Consider investing in recyclable and biodegradable materials, such as the following:
- Custom-made shipping boxes to eliminate wasted packaging
- Biodegradable air pillows
- Sealed-air packing peanuts instead of Styrofoam
- Reusable refrigerant gel packs instead of dry ice
These materials may be an initial financial investment for a shipping company or 3PL, but over time may prove to be more cost-effective than the products you’re currently using.
Step 3: Redesign Shipping Routes
Many logistics companies can help you analyze your shipping routes and find ways to optimize your efficiency. You may even be able to consolidate your shipping needs with third-party LTL carriers.
Step 4: Purchase Carbon Offsets
A carbon offset is any financial contribution to environmental projects and funds. These “carbon credits” can be used to offset the impact of your shipping process. However, this practice is often criticized as merely a financial escape hatch for a company that doesn’t want to make other changes toward sustainability.
Companies that Advertise Carbon-Neutral Shipping
Many e-commerce companies and 3PLs already advertise carbon-neutral shipping and delivery, but several notable shipping companies are committed to reducing emissions and pursuing sustainable shipping models.
When you use UPS, you have the option of purchasing carbon offsets to mitigate the environmental impact of the emissions used during the transport. The carbon-neutral option used by UPS is verified by SGS, an inspection, and a verification company, offering one of the most reliable systems for carbon offsets.
FedEx is making a host of changes in the hopes of becoming fully carbon-neutral by 2040. Currently, the company offers carbon-neutral shipping envelopes, and their plans involve electric vehicles, energy-efficient aircraft, and other innovations to achieve sustainability.

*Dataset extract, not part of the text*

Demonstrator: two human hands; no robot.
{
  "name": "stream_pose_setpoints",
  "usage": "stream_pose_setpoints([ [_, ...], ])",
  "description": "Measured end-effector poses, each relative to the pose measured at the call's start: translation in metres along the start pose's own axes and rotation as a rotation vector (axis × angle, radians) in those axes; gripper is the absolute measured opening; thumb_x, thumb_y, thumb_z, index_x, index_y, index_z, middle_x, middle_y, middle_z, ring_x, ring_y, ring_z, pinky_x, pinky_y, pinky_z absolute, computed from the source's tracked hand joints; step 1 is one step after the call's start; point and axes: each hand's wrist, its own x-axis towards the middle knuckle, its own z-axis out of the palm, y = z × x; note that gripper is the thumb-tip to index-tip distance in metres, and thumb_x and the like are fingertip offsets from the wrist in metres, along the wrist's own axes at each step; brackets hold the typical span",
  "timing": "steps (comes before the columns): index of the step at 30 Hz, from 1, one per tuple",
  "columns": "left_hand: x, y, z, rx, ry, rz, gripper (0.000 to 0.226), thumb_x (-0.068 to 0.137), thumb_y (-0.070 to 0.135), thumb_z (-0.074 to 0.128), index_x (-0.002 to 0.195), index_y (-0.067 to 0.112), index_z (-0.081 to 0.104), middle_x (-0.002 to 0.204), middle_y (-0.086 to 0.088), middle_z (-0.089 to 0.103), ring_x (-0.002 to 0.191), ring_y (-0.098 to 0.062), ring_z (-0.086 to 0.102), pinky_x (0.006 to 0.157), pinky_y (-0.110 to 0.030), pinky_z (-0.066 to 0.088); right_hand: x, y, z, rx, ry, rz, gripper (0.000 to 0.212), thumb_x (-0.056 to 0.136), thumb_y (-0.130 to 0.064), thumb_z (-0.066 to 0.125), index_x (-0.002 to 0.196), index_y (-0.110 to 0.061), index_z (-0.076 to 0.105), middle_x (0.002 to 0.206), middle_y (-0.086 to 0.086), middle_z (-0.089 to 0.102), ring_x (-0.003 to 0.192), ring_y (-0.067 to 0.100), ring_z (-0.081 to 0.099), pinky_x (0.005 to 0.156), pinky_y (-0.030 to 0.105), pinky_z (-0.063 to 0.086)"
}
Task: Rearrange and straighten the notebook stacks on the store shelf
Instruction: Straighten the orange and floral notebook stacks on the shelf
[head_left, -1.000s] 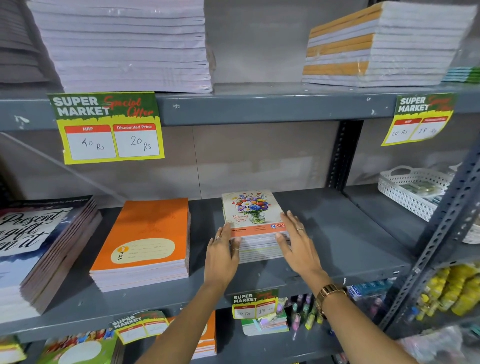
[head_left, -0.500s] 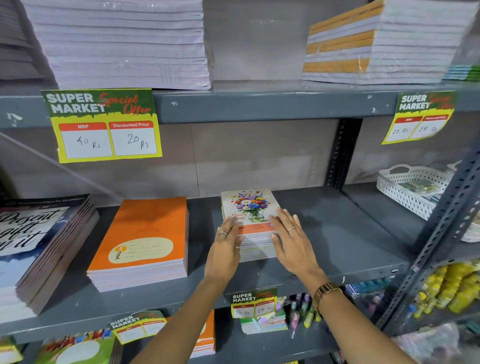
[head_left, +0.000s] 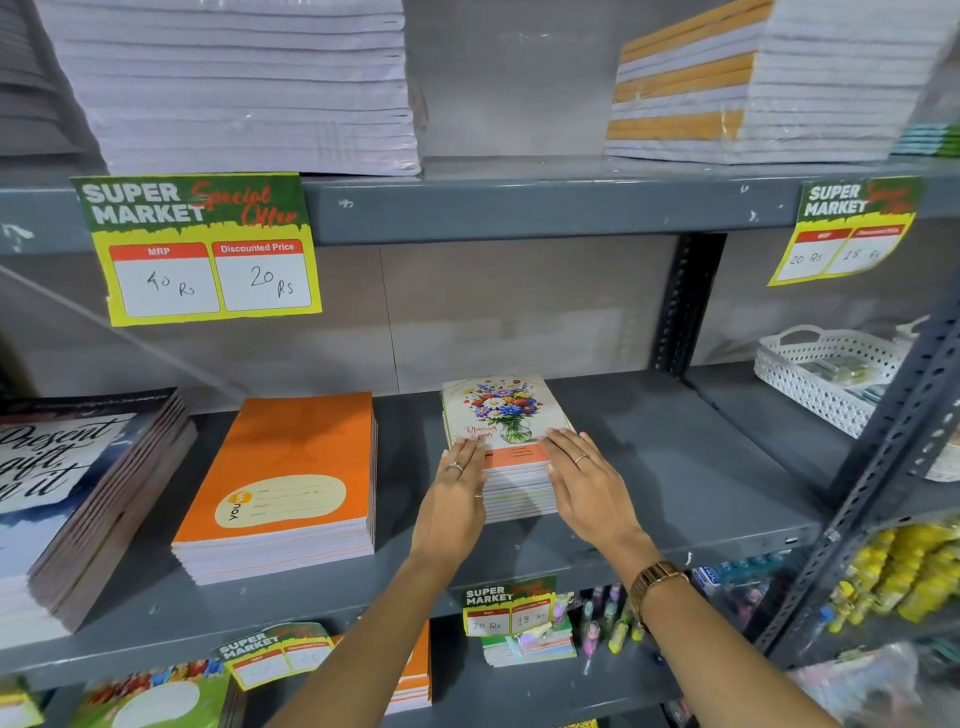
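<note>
Both hands are on the floral notebook stack (head_left: 506, 447), which sits on the grey middle shelf (head_left: 675, 467) about midway along its length, between the back wall and the front edge. The left hand (head_left: 454, 493) presses flat against the stack's left side, fingers (head_left: 462, 454) straight and spread loosely, not curled round anything. The right hand (head_left: 587, 486) lies flat over the stack's right front corner, fingers (head_left: 558, 441) extended across the orange band of the top cover, palm down, gripping nothing. Rings show on both hands, and a gold watch (head_left: 655, 578) sits on the right wrist.

To the left, well apart from the floral stack, the orange notebook stack (head_left: 291, 467) rests closer to the shelf's front edge, its pages fanned slightly at the front. Further left, at the shelf's left end, a taller pile of dark script-cover notebooks (head_left: 78, 483) leans unevenly. The right half of this shelf is bare.

On the upper shelf sit a tall white-edged pile (head_left: 234, 88) and a wrapped pile with orange bands (head_left: 753, 88). A yellow price tag (head_left: 202, 247) hangs from that shelf's front edge. A white perforated basket (head_left: 810, 374) sits on the neighbouring shelf to the right.
</note>
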Motion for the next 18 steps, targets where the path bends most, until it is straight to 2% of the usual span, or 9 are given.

ShipHero understands the fast-paced needs of the shipping industry, which is why we provide two-day ground shipping supported by advanced logistics tools powered by AI. Rather than rely on centralized hubs, ShipHero brings products directly to customers’ doorsteps in a shipping method known as distributed fulfillment, which is a proven strategy for minimizing emissions and reducing costs.

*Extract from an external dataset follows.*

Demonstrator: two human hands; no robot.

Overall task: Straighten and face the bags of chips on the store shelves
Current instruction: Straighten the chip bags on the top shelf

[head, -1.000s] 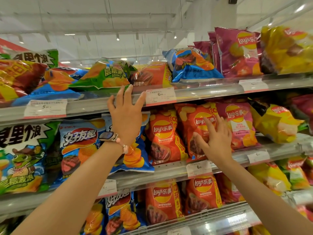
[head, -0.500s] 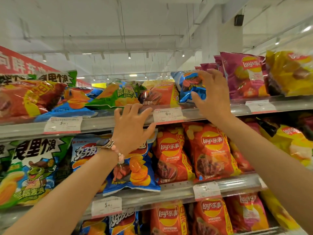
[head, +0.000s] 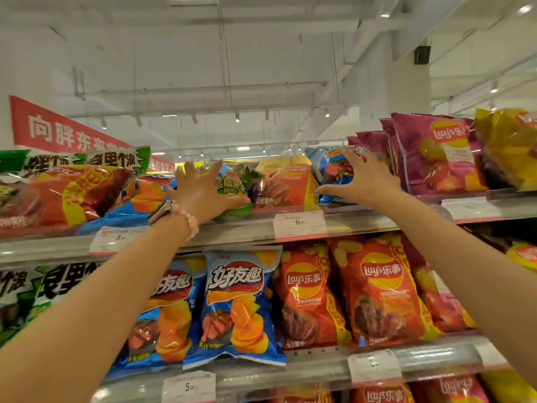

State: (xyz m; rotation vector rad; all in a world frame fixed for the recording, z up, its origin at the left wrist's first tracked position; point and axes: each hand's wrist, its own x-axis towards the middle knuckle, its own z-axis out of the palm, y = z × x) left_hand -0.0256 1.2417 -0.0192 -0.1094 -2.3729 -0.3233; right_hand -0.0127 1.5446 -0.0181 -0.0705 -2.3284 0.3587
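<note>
Your left hand (head: 200,190) covers most of the green bag (head: 232,184), and your right hand (head: 363,181) hides the middle of the blue bag (head: 331,173). The yellow bag (head: 511,146) is cut by the right edge. Small print on the price tag (head: 299,225) is too blurred to read.

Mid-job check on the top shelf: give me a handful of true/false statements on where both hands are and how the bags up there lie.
1. Both hands are up at the top shelf. True.
2. The left hand is on the green bag. True.
3. The right hand is on a yellow bag. False: it is spread over the blue bag.
4. The purple bags on the top shelf lie flat. False: they stand upright, fronts facing out.
5. The orange bag sits between the two hands. True.
</note>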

Moving forward, we can expect several innovations in emerging technology to lead the way in the first half of the 21st century.
Electric vehicles have already become standard fixtures on America’s highways, and we can imagine that soon these cars will be utilized as an efficient means of shipping. That will drastically reduce, if not eliminate, the carbon released into the atmosphere from combustion engines.
Advanced AI for Logistics
Logistics software will soon govern every company’s delivery route, providing real-time optimization based on traffic patterns, weather conditions, and other considerations relevant to the delivery route.
Emphasis on Warehousing Facilities
While many innovations will focus on the trucks and routes themselves, there will be an increased emphasis on the carbon emissions and environmental impact of warehousing facilities. We might even expect federal regulations to stipulate the kinds of packaging and waste produced by shipping facilities, prompting managers and others to pursue sustainable practices at every level of the shipping process.
These innovations may seem like significant investments, but these carbon-neutral strategies are essential for maintaining our environment for future generations. By embracing change today, we leave our children a brighter tomorrow. Cue the American flag… and scene.